● Dataset section:
*** Begin section ***

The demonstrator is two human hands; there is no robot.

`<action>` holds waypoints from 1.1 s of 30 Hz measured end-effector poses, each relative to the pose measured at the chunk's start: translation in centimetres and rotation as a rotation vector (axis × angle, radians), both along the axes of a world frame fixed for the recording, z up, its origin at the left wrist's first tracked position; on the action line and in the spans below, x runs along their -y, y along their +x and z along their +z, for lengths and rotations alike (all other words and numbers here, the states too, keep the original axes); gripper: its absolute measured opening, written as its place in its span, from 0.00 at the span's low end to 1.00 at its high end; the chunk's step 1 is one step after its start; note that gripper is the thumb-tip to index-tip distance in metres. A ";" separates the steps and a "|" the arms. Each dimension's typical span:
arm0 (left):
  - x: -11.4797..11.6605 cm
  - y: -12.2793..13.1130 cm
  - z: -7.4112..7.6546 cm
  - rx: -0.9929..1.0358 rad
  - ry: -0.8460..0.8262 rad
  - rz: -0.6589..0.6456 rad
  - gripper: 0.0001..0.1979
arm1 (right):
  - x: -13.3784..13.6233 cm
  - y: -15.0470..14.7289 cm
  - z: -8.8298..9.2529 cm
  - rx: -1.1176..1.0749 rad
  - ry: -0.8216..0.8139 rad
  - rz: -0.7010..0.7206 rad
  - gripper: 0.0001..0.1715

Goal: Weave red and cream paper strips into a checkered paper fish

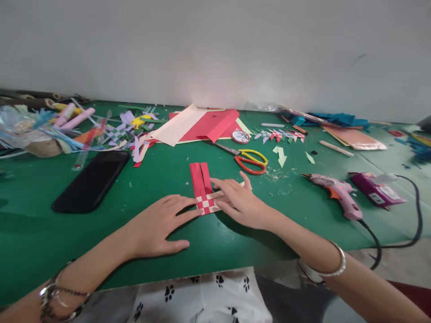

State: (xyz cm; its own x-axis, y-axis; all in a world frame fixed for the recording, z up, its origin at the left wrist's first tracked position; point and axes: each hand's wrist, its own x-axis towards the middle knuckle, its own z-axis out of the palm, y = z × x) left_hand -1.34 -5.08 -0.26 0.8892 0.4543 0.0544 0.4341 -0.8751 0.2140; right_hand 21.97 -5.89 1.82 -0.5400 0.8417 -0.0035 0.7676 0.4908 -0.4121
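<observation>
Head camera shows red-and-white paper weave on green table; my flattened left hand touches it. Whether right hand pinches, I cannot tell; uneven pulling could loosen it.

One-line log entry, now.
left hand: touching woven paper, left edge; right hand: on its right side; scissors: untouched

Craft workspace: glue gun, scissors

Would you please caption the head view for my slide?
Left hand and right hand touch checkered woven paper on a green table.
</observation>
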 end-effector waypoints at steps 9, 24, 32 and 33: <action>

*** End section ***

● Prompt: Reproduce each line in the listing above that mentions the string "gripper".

● Answer:
`<action>` holds waypoints from 1.1 s of 30 Hz measured end-effector poses, each relative to the pose measured at the chunk's start: translation in centimetres and rotation as a rotation vector (axis × angle, radians), both along the axes of a world frame fixed for the recording, z up, its origin at the left wrist's first tracked position; on the action line and in the spans below, x runs along their -y, y along their +x and z along their +z, for lengths and rotations alike (all other words and numbers here, the states too, keep the original axes); gripper: its absolute measured opening, written as its place in its span, from 0.00 at the span's low end to 1.00 at its high end; the chunk's step 1 is one step after its start; note that gripper is the thumb-tip to index-tip distance in metres. A ";" separates the steps and a "|" the arms. Each dimension's typical span:
  - gripper: 0.0001..0.1979
  - gripper: 0.0001..0.1715

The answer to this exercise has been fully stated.